**Supplied entries:**
====

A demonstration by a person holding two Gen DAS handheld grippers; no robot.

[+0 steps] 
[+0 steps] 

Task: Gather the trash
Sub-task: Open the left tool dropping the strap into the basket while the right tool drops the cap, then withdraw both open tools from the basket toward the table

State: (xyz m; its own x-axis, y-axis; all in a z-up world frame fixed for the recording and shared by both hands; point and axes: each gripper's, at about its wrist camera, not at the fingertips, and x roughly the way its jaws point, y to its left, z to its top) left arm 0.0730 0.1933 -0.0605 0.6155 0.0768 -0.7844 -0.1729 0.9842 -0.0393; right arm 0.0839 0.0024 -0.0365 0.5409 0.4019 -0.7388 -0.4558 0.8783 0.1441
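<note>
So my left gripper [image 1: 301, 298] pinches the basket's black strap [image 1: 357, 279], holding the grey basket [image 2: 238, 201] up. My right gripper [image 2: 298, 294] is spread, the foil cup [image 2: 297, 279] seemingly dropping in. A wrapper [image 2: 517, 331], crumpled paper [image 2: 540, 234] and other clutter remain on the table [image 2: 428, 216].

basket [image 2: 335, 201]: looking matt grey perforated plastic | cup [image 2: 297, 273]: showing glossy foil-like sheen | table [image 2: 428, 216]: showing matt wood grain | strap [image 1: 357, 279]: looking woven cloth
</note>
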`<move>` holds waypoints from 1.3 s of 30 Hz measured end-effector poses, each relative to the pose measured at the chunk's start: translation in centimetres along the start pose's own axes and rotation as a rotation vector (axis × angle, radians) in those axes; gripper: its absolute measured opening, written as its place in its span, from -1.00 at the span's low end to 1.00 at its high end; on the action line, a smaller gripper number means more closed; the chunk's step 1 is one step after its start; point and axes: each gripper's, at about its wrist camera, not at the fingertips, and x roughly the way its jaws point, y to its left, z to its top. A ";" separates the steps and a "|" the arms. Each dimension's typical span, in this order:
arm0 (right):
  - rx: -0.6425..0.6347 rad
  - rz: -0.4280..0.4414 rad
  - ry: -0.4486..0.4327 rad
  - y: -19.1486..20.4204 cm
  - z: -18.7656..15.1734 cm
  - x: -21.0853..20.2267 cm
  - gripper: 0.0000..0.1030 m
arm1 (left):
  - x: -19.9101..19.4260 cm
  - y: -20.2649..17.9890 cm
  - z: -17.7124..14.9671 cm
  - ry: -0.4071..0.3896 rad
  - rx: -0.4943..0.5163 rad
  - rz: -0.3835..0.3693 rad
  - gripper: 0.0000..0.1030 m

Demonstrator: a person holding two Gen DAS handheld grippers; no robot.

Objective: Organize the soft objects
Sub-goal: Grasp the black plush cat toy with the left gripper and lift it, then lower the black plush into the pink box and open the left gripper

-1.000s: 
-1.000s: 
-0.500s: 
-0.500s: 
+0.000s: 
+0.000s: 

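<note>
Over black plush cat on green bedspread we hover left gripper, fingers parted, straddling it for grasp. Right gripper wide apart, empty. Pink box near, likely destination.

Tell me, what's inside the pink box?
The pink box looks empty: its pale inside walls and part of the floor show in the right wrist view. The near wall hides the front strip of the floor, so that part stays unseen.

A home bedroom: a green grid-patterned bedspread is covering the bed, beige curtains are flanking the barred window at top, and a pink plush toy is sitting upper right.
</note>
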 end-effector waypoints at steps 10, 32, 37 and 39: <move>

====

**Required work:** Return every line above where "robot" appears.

**Exercise output:**
A demonstration by a person holding two Gen DAS handheld grippers; no robot.
Demonstrator: a person holding two Gen DAS handheld grippers; no robot.

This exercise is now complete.